La Gerusalemme terrena in Cristo non ha più alcuna importanza, se non come meta turistica… perché noi aspettiamo la Gerusalemme “che scende dal cielo”, com’è scritto: “Chi vince io lo farò una colonna nel tempio del mio Dio ed egli non ne uscirà mai più; scriverò su lui il nome del mio Dio e il nome della città del mio Dio, della nuova Gerusalemme che scende dal cielo da presso il mio Dio, e il mio nuovo nome” (Apocalisse 3:12). Così pure ogni altra profezia va considerata “in Cristo” e ad essa attribuito un valore spirituale. Questo lo approfondiremo in un’altra occasione.
Conclusione
L’Antico Testamento, quindi, è e rimane una parte molto importante, anzi, essenziale, della fede cristiana. Esso va letto, studiato ed approfondito nell’autorevole modo in cui il Nuovo Testamento lo interpreta e lo applica alla vita dei credenti, cioè in maniera cristocentrica. Non farlo significa incorrere in fatali conseguenze, in perversioni anche molto gravi e a nostra perdizione.

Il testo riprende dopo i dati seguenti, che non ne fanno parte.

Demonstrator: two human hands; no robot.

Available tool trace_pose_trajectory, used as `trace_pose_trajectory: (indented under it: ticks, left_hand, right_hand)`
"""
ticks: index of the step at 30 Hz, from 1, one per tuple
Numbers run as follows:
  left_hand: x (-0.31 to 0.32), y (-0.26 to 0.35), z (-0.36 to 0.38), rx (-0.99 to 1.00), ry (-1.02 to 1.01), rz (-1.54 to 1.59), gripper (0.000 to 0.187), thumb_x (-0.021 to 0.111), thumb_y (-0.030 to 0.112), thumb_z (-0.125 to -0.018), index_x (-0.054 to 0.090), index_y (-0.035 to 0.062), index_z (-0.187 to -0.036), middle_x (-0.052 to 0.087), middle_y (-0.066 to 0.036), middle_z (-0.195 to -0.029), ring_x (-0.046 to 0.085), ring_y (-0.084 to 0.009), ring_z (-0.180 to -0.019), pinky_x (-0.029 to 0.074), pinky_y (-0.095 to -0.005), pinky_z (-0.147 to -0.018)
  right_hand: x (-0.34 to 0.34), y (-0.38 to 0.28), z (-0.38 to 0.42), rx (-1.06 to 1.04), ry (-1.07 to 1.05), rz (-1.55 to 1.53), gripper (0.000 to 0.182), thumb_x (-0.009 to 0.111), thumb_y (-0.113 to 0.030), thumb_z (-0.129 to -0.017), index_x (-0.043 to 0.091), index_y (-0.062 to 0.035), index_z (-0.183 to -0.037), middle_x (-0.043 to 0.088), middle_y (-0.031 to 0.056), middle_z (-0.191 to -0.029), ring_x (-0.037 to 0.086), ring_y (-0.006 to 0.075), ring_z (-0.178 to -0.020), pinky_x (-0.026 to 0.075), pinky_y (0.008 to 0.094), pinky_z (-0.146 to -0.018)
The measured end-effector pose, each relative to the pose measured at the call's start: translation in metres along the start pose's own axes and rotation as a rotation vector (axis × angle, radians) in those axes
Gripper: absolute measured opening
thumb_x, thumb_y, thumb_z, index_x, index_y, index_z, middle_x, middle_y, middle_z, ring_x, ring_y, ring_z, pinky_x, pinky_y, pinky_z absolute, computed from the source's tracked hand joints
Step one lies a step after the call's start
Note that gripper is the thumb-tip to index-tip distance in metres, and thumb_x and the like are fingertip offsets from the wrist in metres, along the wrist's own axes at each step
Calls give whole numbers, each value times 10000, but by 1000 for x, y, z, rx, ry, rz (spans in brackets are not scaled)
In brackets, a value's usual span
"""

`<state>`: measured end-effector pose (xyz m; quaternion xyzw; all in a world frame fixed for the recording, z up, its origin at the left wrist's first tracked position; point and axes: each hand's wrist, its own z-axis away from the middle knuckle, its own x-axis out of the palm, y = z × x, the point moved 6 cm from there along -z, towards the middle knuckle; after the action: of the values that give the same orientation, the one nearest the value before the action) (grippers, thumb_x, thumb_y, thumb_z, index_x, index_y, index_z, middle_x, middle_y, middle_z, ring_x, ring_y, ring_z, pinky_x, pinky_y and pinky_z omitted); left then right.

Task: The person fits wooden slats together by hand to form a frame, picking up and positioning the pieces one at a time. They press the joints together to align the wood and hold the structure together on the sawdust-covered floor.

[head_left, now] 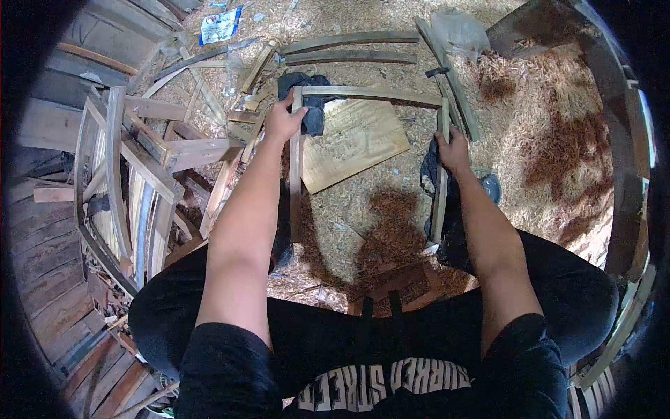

Impariamo così a prendere sul serio quello che l’apostolo Paolo scrive al suo discepolo Timoteo: “Ogni Scrittura è ispirata da Dio e utile a insegnare, a riprendere, a correggere, a educare alla giustizia, affinché l’uomo di Dio sia completo e ben preparato per ogni opera buona” (2 Timoteo 3:16-17).